## Solution

#### Approach 1: Dynamic Programming

Intuition

We have to put the words into a row, where each word may overlap the previous word. This is because no word is contained in any word.

Also, it is sufficient to try to maximize the total overlap of the words.

Say we have put some words down in our row, ending with word A[i]. Now say we put down word A[j] as the next word, where word j hasn't been put down yet. The overlap increases by overlap(A[i], A[j]).

We can use dynamic programming to leverage this recursion. Let dp(mask, i) be the total overlap after putting some words down (represented by a bitmask mask), for which A[i] was the last word put down. Then, the key recursion is dp(mask ^ (1<<j), j) = max(overlap(A[i], A[j]) + dp(mask, i)), where the jth bit is not set in mask, and i ranges over all bits set in mask.

Of course, this only tells us what the maximum overlap is for each set of words.

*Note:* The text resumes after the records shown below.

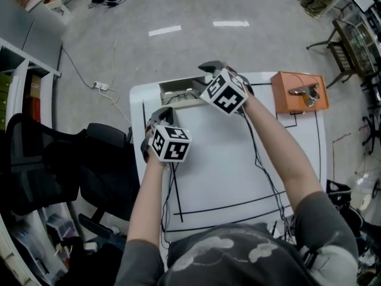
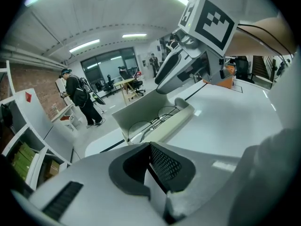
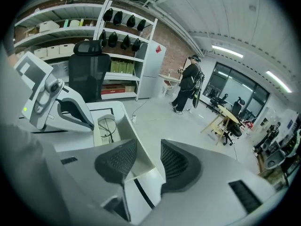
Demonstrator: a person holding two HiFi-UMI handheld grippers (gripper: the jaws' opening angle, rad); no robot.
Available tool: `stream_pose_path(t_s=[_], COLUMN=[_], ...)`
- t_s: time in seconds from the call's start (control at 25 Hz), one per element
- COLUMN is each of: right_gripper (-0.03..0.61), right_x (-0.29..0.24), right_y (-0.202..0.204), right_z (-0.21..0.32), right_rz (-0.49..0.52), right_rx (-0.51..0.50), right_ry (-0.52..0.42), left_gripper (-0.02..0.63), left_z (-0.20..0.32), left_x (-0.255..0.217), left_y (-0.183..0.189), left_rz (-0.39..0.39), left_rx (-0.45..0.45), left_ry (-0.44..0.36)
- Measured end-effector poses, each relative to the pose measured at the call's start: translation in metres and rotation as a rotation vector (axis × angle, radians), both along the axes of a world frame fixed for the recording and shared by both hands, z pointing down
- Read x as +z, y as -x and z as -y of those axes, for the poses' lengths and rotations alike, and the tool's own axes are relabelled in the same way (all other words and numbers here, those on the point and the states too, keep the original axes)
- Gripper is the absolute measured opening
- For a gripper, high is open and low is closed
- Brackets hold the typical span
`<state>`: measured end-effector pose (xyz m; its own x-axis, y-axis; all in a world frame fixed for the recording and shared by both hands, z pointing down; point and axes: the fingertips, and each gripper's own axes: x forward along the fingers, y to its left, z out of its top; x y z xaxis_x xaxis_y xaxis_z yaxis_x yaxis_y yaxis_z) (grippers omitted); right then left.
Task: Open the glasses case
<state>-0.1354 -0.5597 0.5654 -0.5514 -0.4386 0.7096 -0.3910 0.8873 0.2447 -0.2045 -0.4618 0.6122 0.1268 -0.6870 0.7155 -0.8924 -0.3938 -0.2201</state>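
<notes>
The glasses case [image 2: 171, 125] lies open at the far edge of the white table [image 1: 238, 171], with its lid [image 2: 141, 108] standing up along the far side. In its tray lies a pair of thin wire-rimmed glasses [image 2: 151, 123]. The right gripper [image 1: 211, 68] is at the case's right end. Its jaws are partly apart with the end of the lid between them; whether a pad touches the lid is hard to make out. The left gripper [image 1: 157, 114] hovers near the case's left end, its jaws closed together on nothing. At the table's far right corner sits an orange box [image 1: 287, 99] with a grey metal piece [image 1: 306, 92] lying on top.
</notes>
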Motion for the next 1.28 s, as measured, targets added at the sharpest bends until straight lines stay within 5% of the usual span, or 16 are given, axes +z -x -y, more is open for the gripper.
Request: stream_pose_path(t_s=[0.56, 0.88, 1.28], right_gripper=[0.112, 0.002, -0.002], right_x=[-0.049, -0.088, -0.111], right_y=[-0.011, -0.031, -0.069], right_z=[-0.042, -0.088, -0.171], right_rz=[0.103, 0.111, 0.175], right_rx=[0.066, 0.090, 0.112], right_ry=[-0.025, -0.088, -0.134], left_gripper=[0.002, 0.002, 0.002], left_z=[-0.016, -0.058, -0.130], left_x=[-0.043, -0.091, -0.132], left_y=[0.007, 0.004, -0.020], left_rz=[-0.074, -0.076, -0.103], left_rx=[-0.055, -0.067, -0.083], left_ry=[-0.069, -0.124, -0.176])
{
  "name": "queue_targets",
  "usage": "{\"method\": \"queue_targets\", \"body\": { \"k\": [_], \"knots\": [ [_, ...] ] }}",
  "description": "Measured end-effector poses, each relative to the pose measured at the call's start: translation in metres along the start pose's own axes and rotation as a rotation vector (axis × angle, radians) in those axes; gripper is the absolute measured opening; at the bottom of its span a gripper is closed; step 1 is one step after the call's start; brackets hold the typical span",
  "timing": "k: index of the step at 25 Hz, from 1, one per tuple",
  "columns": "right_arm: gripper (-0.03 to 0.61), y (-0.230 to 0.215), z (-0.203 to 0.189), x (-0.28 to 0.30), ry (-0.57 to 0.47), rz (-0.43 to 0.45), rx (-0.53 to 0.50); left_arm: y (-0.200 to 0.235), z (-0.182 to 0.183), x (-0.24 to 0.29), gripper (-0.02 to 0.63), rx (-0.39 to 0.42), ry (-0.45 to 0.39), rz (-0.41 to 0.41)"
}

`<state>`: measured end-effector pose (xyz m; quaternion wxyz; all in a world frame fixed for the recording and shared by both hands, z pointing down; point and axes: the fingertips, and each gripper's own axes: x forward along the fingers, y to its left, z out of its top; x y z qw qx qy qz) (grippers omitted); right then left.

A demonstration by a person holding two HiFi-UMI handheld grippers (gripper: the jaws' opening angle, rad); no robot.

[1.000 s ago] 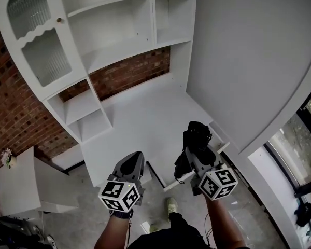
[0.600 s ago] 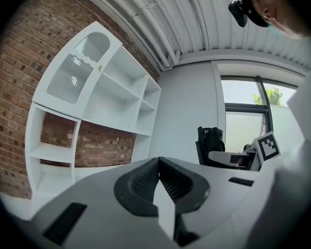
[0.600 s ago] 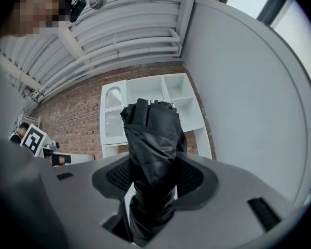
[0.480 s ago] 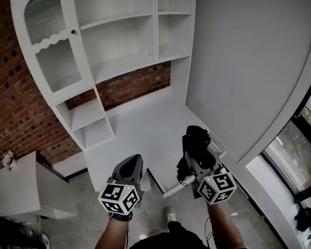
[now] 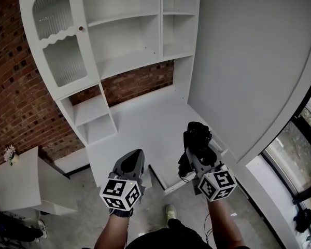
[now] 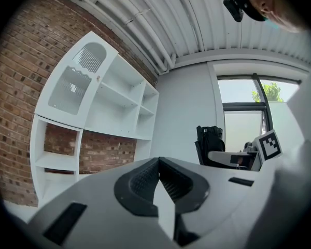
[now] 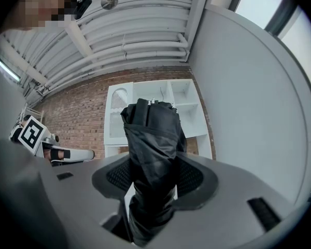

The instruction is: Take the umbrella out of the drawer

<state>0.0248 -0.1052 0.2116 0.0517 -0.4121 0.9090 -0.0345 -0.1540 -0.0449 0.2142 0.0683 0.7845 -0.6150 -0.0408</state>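
My right gripper (image 5: 196, 148) is shut on a folded black umbrella (image 5: 197, 138), which sticks out past the jaws above the open white drawer (image 5: 166, 174) at the desk's front edge. In the right gripper view the umbrella (image 7: 153, 160) stands wrapped and upright between the pads of the right gripper (image 7: 154, 178). My left gripper (image 5: 130, 162) hovers beside the drawer on its left, jaws together with nothing in them. In the left gripper view the left gripper (image 6: 158, 178) shows its pads touching, and the umbrella (image 6: 210, 144) appears off to the right.
A white desk (image 5: 145, 123) with a shelf hutch (image 5: 124, 35) and a glass-paned door (image 5: 62, 40) stands against a brick wall (image 5: 10, 102). A large white curved panel (image 5: 254, 71) rises on the right. A low white table (image 5: 20, 183) sits at left, over grey floor.
Both grippers have risen slightly, the right one still holding the umbrella over the drawer. The head view has shifted, showing the hutch from a little farther right.
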Motion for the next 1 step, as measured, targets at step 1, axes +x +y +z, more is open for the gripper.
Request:
{"method": "queue_targets", "body": {
  "k": [1],
  "knots": [
    [0.202,0.0006,-0.0005,-0.0010,0.001,0.000,0.000,-0.0010,-0.0002,-0.0011,0.006,0.000,0.001,-0.001]
  ]
}}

We also need to remember each choice along the way (ie. the specific i that made dp(mask ^ (1<<j), j) achieve a minimum) so that we can reconstruct the answer.

Algorithm

Our algorithm has 3 main components:

• Precompute overlap(A[i], A[j]) for all possible i, j.
• Calculate dp[mask][i], keeping track of the "parent" i for each j as described above.
• Reconstruct the answer using parent information.